Augustine. Exposition on the Book of Psalms. Schaff, Philip (editor). New York: Christian Literature Publishing Col, 1886. Nicene and Post-Nicene Church Fathers: Series 1: Volume VIII. Re-published 2014, Catholic Way Publishing. Kindle electronic edition, ISBN-13: 978-1-78379-372-3.
As he begins to comment on Psalm 44, Augustine makes an immediate allegorical leap. “Korah is equivalent to the word baldness, and we find in the Gospel that our Lord Jesus Christ was crucified in ‘the place of a skull.’ It is clear then that this Psalm is sung to the ‘sons of His Passion’” (Augustine Psalms, loc. 323598). From this point, Augustine continues with the assumption that the Psalm is a way to hear from martyrs. The subscription further matches that of Psalm 22, which Jesus cited from the cross. Augustine takes the forsakenness of the cross not to apply directly to Jesus but to us (Augustine Psalms, loc. 323605).

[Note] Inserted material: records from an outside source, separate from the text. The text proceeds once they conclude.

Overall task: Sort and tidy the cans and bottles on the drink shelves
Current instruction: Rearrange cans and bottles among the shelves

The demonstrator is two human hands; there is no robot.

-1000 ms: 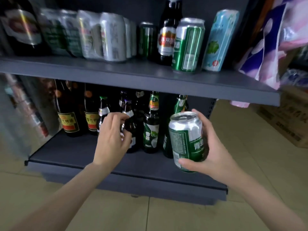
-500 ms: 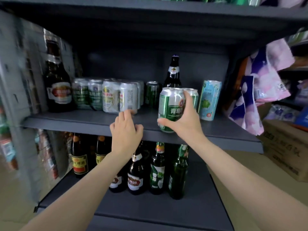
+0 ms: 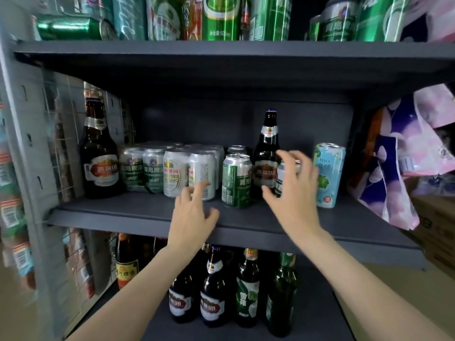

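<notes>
On the middle shelf (image 3: 147,212) I count two brown bottles: one at the left (image 3: 99,153), one (image 3: 267,153) behind my right hand (image 3: 293,193). A green can (image 3: 235,180) stands between my hands. Both are spread open, empty; my left hand (image 3: 192,217) hovers near the white can (image 3: 202,178). A careless sweep could topple that bottle.

Dim, bluish light from front; deep shadow under top shelf (image 3: 221,52). Glare streaks on cans above it. Left edge smeared w/ blur, fisheye bending at corners.
</notes>
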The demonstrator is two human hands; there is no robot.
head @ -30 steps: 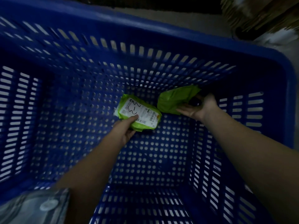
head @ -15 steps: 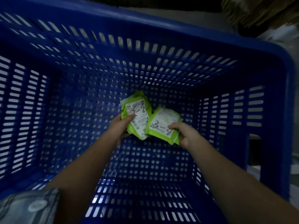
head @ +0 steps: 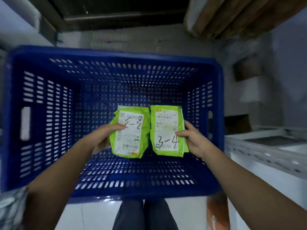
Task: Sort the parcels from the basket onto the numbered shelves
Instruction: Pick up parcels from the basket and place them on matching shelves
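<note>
I hold two green parcels side by side above the blue slatted basket (head: 41,113). My left hand (head: 101,138) grips the left green parcel (head: 131,140); its white label is upside down with handwritten figures. My right hand (head: 194,140) grips the right green parcel (head: 166,130), whose label reads "3-4". The two parcels almost touch along their inner edges. No other parcel shows on the basket floor.
A white metal shelf (head: 269,151) runs along the right, close to the basket's right wall. Pale floor tiles and my legs (head: 146,214) show below the basket's near rim. Dark framing and brown boards (head: 224,17) lie beyond the far rim.
Both hands have lifted the parcels up from the basket floor and turned the labels to face me. The view has pulled back, so the whole basket now shows.
</note>
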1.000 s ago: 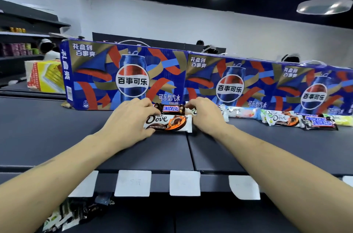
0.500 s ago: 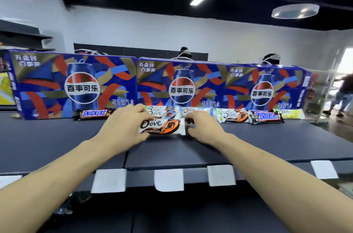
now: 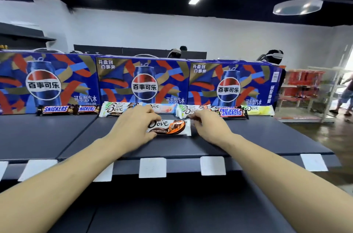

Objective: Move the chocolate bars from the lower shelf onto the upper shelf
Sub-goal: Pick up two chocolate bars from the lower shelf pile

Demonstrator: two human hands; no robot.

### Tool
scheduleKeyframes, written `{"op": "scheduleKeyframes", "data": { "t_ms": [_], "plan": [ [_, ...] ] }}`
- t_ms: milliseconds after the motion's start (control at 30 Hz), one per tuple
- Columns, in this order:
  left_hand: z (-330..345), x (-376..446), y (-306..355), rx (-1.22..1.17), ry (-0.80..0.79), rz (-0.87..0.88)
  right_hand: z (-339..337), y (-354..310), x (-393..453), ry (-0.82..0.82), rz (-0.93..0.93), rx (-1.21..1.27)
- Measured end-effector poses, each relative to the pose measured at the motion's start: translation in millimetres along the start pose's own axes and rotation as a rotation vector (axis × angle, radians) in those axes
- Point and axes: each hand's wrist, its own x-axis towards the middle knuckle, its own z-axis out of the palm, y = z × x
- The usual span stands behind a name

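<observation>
Two hands frame one Dove bar on the upper shelf: your left hand grips its left end, while your right hand, fingers curled, now sits just clear of its right end. The view has swung right since a moment ago. The wrapper is white, brown and orange. Behind it, seven bars line three Pepsi boxes: three Snickers, four Dove.
</observation>
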Motion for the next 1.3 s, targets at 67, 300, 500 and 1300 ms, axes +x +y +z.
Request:
{"op": "scheduleKeyframes", "data": {
  "t_ms": [67,300,500,1300],
  "plan": [
    [6,9,13,0.002,-0.016,0.000,-8,16,-2,0.028,0.022,0.005],
    [25,41,42,0.013,-0.099,-0.020,-21,58,-1,0.088,0.058,0.052],
    [49,74,48,-0.015,-0.148,-0.076,-29,80,10,0.123,0.081,0.079],
    [92,134,62,0.001,-0.180,-0.202,-15,84,45,0.142,0.010,0.135]
  ]
}}
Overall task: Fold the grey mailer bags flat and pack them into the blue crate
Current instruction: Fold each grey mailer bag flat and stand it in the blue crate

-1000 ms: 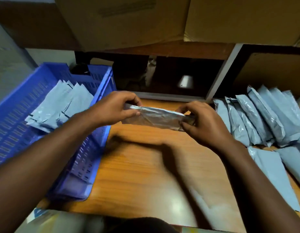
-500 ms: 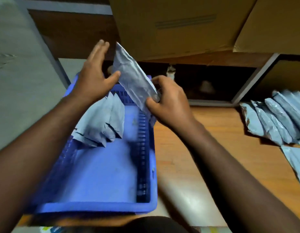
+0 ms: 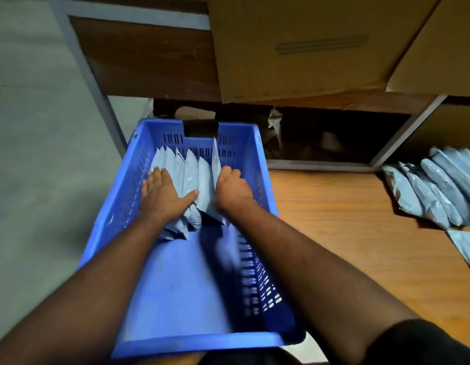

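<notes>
- Right now my left hand (image 3: 164, 196) lies flat on the row of folded grey plastic mailer bags (image 3: 187, 177) standing on edge inside the blue slotted plastic crate (image 3: 252, 259), its fingers (image 3: 156, 175) straight and spread, thumb stretched out to the right across one bag.
- My right hand (image 3: 230, 191) is at the right end of that row, fingers curled around the last grey mailer bag (image 3: 216, 164), which stands taller than its neighbours with its top corner pointing up.
- All the packed bags sit in the far half of the crate, leaning against the far wall; the near half shows bare blue floor.
- I see the crate at the left edge of the brown wood-grain tabletop (image 3: 347, 233), its near rim close to my body, its right wall darkened by my forearm's shadow.
- Well apart from the crate, at the right edge of the tabletop, lies a fanned pile of grey mailer bags (image 3: 434, 191), overlapping one another, with another one partly cut off by the frame below them.
- Behind the tabletop I make out a dark open shelf bay with a grey metal frame (image 3: 402, 133), and above it two large brown cardboard boxes (image 3: 307, 48).
- Left of the crate is plain grey floor (image 3: 31, 154).
</notes>
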Demonstrator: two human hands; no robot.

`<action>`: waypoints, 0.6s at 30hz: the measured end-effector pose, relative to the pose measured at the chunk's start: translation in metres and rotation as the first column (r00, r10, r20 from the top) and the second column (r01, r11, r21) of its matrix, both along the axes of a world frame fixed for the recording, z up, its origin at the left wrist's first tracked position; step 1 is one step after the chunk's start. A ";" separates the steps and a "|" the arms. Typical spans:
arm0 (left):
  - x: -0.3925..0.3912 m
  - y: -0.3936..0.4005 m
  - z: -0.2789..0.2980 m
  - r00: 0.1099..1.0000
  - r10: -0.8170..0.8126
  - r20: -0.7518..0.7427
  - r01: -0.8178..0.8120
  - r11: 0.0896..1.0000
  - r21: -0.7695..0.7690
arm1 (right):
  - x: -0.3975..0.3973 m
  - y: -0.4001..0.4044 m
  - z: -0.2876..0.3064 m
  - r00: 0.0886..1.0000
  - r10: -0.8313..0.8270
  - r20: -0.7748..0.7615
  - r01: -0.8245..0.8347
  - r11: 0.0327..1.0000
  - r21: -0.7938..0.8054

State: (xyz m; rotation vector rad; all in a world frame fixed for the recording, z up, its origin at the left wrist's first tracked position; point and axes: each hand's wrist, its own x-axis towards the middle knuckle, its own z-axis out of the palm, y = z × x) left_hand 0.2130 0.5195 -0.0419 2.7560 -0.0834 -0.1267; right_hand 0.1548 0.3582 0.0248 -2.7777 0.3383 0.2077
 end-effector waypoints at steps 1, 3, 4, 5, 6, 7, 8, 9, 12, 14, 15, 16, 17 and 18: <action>0.000 -0.001 -0.001 1.000 0.011 -0.011 -0.011 1.000 -0.023 | 0.004 0.004 -0.003 0.998 -0.012 -0.055 0.015 0.999 0.051; 0.000 -0.002 -0.001 1.000 0.019 -0.017 -0.019 0.999 -0.041 | 0.010 0.011 -0.012 0.989 -0.026 -0.143 0.047 0.989 0.142; 0.000 -0.002 -0.001 1.000 0.025 -0.016 -0.026 0.998 -0.052 | 0.011 0.013 -0.017 0.988 -0.031 -0.153 0.056 0.986 0.157; 0.000 -0.002 0.000 0.999 0.038 -0.023 -0.040 0.997 -0.070 | 0.012 0.015 -0.022 0.988 -0.039 -0.152 0.061 0.988 0.145; 0.001 -0.002 0.001 0.998 0.050 -0.032 -0.053 0.995 -0.085 | 0.013 0.015 -0.026 0.987 -0.044 -0.152 0.060 0.993 0.101; 0.001 -0.002 0.002 0.998 0.052 -0.031 -0.055 0.995 -0.088 | 0.015 0.013 -0.031 0.985 -0.046 -0.165 0.055 0.997 0.053; 0.002 -0.003 0.002 0.999 0.038 -0.012 -0.039 0.996 -0.076 | 0.017 0.012 -0.032 0.981 -0.051 -0.189 0.055 0.998 0.013; 0.002 -0.005 0.001 1.000 0.005 0.024 -0.003 0.998 -0.057 | 0.021 0.010 -0.036 0.973 -0.059 -0.222 0.059 0.998 -0.005; -0.001 -0.011 -0.005 0.974 -0.155 0.167 0.157 0.988 0.004 | 0.031 0.003 -0.043 0.943 -0.075 -0.325 0.108 0.990 0.086; -0.002 -0.015 -0.004 0.958 -0.209 0.197 0.198 0.978 0.073 | 0.037 -0.002 -0.045 0.938 -0.084 -0.336 0.152 0.971 0.183; -0.002 -0.015 -0.002 0.957 -0.206 0.206 0.193 0.978 0.081 | 0.039 -0.001 -0.045 0.942 -0.089 -0.323 0.169 0.958 0.231; -0.001 -0.016 -0.001 0.956 -0.200 0.215 0.186 0.979 0.084 | 0.042 0.001 -0.044 0.946 -0.091 -0.312 0.182 0.943 0.277; 0.000 -0.016 0.001 0.955 -0.201 0.219 0.185 0.978 0.094 | 0.044 0.001 -0.045 0.946 -0.106 -0.308 0.206 0.927 0.312; 0.001 -0.016 0.002 0.955 -0.205 0.216 0.184 0.976 0.112 | 0.045 0.003 -0.045 0.942 -0.136 -0.307 0.246 0.903 0.353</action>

Verses 1-2 speak of the message we have heard about God’s work, establishing nations and also casting them out. Despite the past history, Augustine observes that the Psalmist expresses a feeling of forsakenness (Augustine Psalms, loc. 323614). Augustine suggests that perhaps the Israelites thought their ancestors were superior in strength or courage. However, verse 3 says clearly they received blessings not because of their ability but as a gift of God. All deliverance, even a sense of God’s presence, is to be seen as something miraculous (Augustine Psalms, loc. 323621) As another possible explanation, Augustine asks whether God has changed. But verse 4 identifies God as the King (Augustine Psalms, loc. 323629). The king who created all does not change. Though we get only a partial picture of God, and will wait for the future when we see Him face to face, Augustine does not find our picture of God changing (Augustine Psalms, loc. 323637).
Though the Psalmist recognizes his ancestors seemed to have more blessing than he does, still he has hope, expressed in verse 5. There will be a future time for the removal of God’s enemies (Augustine Psalms, loc. 323652). God’s salvation, in verses 6 and 7, is good for the past and the future. There is a type of boasting in God which is right and lasts all day (v. 8).
What is the state of God’s people, in light of God’s character? In verse 9, the Psalmist expresses being “put to shame” by God. Augustine is clear that there have been times when Christians have been outcasts (Augustine Psalms, loc. 323668). It is easy for God’s people to think, as the Psalm expresses in verses 9-14, that God has discarded His people. They have been spoiled, consumed by other nations, sold, and scorned. Augustine even says that enemies of Christ in his time wished Christians to die as Christ did (Augustine Psalms, loc. 323684). Verses 15-16 make it clear that these attitudes bring pain to the Psalmist. After enough mistreatment it is hard to see how God has worked by His glory (Augustine Psalms, loc. 323699).
Augustine’s conclusion is that the grace of God is given freely, so the world gets to see that Christ’s people worship him voluntarily, even in hard times. Verses 17 and following speak to the trust the Psalmist has in God (Augustine Psalms, loc. 323707). It is a confidence that in fact God has not abandoned His people. The process of humbling (vv. 18-19) is a way that God prepares His people to trust Him, thus avoiding the eternal death of God’s condemnation (Augustine Psalms, loc. 323723).
Verses 20-21 point out that God is able to search out His people. He also imparts wisdom and knowledge of Himself to them. Augustine notes that our realization of the person of God is glad news indeed (Augustine Psalms, loc. 323731). Even when, as in verse 22,, God’s people arep ut to death, He is able to redeem them. This has given many who were imprisoned and even killed for their faith a great hope. So, in verse 23, the Psalmist calls on the Lord to awaken (Augustine Psalms, loc. 323746). It is not as if God actually sleeps, but we call for the Lord to raise up His body from death, as if from sleep, and work His will (Augustine Psalms, loc. 323754). We desire not to be bowed down and feel forgotten (vv. 24-25) but to be raised up by the risen Lord (v. 26). This, Augustine concludes, is not for our sake but for the sake of God’s Name.